What the task asks.
Scan the entries below. Report each line where the string "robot" occurs.

Data section.
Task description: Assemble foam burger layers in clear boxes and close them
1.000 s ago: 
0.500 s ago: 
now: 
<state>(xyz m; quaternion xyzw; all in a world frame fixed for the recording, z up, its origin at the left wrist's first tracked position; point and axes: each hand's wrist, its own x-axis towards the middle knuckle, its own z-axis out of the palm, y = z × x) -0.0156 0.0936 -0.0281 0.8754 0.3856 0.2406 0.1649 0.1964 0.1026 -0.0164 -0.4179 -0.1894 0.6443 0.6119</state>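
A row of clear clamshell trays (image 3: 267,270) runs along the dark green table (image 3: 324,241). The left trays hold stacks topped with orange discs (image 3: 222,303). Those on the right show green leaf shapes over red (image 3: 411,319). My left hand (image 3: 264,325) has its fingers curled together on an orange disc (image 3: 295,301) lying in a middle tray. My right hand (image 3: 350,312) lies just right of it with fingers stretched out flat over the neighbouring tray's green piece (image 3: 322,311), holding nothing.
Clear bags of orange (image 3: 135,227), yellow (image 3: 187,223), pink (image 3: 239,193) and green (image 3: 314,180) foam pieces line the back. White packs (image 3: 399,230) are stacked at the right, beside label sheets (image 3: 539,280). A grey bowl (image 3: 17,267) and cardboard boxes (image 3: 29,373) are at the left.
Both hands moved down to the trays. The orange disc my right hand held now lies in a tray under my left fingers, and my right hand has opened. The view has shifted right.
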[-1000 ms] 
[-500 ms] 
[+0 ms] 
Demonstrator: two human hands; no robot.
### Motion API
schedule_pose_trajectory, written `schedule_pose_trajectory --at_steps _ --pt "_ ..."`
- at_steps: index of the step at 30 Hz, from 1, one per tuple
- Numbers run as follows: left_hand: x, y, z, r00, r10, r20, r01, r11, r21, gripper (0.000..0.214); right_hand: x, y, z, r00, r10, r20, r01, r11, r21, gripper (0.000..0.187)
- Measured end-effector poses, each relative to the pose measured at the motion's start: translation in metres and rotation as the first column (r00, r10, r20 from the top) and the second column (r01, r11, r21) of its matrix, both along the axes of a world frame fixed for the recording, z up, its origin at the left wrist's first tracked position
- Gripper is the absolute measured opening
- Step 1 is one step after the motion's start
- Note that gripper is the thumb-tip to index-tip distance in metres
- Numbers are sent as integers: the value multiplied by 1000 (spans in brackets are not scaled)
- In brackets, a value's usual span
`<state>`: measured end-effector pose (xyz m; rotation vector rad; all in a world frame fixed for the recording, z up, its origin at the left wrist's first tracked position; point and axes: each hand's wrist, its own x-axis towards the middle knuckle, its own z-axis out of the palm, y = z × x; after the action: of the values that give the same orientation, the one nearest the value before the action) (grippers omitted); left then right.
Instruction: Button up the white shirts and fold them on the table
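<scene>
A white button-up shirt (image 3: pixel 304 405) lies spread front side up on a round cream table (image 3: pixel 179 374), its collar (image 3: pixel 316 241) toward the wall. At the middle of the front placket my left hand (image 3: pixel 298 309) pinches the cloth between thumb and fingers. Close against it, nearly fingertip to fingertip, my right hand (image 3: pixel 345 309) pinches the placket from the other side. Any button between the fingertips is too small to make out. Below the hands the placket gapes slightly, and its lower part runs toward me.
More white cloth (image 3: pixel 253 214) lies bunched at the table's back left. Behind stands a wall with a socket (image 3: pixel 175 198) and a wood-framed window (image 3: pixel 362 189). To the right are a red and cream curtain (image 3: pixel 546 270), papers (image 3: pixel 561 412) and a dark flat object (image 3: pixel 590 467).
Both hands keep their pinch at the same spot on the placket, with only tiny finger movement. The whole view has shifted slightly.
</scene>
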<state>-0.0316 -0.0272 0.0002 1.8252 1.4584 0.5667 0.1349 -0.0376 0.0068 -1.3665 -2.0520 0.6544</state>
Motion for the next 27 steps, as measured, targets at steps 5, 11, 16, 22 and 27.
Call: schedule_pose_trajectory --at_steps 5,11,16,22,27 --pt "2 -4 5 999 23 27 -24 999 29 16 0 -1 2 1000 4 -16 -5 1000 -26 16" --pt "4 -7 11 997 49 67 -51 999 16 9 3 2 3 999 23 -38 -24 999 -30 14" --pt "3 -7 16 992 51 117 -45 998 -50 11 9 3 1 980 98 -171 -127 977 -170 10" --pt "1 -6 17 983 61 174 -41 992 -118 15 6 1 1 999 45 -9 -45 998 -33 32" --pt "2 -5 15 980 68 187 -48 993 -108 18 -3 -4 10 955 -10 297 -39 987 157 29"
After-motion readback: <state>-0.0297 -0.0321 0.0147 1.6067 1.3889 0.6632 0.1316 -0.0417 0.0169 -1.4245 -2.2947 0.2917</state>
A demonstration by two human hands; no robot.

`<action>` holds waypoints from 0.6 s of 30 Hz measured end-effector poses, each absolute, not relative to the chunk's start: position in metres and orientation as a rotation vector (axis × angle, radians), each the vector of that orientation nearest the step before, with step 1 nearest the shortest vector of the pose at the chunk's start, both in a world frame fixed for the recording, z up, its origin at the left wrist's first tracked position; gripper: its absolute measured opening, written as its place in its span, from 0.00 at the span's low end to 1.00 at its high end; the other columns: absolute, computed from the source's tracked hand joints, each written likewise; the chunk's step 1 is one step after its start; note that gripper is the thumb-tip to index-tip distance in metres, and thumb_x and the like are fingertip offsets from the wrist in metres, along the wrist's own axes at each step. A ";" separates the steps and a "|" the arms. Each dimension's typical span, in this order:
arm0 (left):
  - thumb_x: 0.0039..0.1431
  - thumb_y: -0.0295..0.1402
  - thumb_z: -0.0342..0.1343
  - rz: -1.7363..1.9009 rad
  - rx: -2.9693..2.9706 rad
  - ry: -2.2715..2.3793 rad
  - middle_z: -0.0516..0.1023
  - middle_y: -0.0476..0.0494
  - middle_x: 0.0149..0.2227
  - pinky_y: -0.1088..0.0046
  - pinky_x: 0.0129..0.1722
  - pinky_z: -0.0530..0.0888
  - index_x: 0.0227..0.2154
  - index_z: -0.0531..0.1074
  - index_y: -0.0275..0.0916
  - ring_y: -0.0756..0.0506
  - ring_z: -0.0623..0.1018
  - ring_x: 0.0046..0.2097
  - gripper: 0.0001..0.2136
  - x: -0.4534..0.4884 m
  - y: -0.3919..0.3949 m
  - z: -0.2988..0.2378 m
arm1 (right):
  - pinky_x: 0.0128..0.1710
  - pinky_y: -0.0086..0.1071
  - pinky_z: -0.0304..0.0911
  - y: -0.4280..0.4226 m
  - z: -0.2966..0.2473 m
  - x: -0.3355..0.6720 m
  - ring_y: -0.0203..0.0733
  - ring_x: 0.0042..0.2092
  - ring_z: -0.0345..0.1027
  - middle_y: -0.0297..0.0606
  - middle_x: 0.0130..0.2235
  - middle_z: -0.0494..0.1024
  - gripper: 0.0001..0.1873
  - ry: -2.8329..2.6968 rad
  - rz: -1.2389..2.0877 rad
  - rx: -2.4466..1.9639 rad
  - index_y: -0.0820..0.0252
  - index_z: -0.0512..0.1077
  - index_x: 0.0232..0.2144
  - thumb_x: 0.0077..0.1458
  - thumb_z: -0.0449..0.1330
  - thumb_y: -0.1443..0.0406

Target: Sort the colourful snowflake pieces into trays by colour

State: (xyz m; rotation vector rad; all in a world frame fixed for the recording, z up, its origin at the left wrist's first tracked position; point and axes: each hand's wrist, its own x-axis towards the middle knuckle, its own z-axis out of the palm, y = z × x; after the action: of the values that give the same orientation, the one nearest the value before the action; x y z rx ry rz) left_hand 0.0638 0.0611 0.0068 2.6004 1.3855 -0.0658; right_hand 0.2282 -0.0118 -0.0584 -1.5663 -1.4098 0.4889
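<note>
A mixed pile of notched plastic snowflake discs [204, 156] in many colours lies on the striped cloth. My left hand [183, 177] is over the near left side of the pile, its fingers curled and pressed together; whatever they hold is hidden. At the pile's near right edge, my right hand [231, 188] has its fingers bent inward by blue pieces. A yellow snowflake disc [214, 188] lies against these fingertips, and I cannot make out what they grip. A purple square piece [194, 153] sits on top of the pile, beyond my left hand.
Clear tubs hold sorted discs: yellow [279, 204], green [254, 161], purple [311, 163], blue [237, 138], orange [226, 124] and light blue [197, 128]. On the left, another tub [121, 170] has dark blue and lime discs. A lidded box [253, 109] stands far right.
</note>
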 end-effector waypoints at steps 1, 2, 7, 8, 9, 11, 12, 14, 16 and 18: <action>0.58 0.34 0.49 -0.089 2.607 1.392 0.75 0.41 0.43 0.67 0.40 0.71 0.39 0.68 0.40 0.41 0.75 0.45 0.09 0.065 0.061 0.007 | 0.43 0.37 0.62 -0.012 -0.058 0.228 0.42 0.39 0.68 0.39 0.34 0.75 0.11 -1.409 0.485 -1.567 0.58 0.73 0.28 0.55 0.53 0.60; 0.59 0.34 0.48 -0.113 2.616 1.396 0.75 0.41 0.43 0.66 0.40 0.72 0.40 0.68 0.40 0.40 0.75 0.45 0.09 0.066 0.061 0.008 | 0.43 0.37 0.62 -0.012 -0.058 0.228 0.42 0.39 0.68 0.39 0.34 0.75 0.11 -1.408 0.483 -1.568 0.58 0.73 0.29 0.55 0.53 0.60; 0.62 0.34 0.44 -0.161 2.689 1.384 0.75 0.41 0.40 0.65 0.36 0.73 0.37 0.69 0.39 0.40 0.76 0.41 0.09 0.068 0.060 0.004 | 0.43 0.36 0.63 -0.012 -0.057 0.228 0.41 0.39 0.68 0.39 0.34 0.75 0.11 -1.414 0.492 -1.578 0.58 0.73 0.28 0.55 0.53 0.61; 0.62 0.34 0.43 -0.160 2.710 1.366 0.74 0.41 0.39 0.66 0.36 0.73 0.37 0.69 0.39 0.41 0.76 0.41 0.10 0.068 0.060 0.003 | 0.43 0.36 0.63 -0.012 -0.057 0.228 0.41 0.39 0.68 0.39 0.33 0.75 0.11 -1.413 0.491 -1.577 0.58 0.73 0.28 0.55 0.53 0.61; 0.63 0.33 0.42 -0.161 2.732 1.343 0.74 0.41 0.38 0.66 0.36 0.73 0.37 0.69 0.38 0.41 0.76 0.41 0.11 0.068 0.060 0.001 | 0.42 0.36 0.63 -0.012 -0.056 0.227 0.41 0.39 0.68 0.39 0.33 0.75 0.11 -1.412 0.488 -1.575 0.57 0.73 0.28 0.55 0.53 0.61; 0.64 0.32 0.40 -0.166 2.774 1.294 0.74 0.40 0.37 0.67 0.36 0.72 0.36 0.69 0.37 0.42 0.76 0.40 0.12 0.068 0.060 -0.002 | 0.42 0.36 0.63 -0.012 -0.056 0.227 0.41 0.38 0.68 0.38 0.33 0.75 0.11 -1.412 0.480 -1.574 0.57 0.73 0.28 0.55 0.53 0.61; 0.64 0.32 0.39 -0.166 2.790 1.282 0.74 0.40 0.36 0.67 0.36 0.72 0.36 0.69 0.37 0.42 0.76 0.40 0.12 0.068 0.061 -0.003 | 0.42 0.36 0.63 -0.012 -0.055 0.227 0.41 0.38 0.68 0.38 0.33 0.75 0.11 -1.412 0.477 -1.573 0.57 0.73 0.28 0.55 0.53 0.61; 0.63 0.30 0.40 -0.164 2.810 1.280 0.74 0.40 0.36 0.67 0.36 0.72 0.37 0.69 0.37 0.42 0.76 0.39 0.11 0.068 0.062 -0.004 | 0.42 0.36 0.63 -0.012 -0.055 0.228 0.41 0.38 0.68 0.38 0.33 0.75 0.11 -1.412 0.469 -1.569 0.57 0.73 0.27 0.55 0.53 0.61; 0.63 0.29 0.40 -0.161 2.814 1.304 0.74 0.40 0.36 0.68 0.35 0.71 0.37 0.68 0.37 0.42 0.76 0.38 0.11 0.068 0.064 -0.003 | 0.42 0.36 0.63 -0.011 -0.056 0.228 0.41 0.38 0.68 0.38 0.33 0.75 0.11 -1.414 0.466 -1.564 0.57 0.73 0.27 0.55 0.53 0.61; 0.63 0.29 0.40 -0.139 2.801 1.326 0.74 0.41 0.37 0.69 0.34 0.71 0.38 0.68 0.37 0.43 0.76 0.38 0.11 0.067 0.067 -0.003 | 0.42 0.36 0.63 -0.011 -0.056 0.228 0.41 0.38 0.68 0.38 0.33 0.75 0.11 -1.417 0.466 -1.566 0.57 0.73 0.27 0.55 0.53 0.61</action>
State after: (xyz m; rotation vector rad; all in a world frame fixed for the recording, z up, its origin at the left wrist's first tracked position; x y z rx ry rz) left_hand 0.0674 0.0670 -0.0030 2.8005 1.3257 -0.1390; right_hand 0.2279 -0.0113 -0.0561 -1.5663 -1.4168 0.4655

Worked solution.
Demonstrator: two human hands; no robot.
A demonstration by two human hands; no robot.

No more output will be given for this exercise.